Your instructions:
Reproduce this listing from its first line through the line with "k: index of", inclusive, leaving out all that follows.

Data segment:
——

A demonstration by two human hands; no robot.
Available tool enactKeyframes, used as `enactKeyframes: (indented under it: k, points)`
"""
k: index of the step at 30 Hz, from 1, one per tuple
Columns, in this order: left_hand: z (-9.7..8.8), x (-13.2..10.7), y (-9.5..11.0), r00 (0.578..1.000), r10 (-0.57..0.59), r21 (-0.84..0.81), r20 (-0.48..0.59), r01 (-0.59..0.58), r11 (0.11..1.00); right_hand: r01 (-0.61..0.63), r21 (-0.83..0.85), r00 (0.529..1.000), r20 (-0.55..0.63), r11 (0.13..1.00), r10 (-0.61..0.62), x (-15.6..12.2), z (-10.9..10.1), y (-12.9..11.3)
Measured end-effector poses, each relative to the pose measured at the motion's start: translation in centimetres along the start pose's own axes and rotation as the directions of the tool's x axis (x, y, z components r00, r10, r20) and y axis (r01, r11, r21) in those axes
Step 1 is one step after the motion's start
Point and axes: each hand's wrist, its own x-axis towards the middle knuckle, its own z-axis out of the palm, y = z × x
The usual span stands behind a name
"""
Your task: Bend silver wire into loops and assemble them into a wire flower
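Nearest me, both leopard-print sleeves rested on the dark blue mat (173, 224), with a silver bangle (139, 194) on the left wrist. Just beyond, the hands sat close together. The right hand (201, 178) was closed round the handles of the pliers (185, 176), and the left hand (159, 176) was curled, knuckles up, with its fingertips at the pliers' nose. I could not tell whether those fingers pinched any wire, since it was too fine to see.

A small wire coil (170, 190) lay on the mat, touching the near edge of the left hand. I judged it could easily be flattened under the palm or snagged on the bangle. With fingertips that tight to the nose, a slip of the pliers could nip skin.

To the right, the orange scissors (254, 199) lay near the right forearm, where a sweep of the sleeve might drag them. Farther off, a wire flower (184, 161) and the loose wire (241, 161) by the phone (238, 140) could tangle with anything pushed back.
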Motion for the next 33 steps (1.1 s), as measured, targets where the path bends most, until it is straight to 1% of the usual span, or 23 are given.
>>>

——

Your response:
A demonstration by two human hands; no robot.
Available tool enactKeyframes, used as `enactKeyframes: (indented under it: k, points)`
"""
k: index of the step at 30 Hz, from 1, one per tuple

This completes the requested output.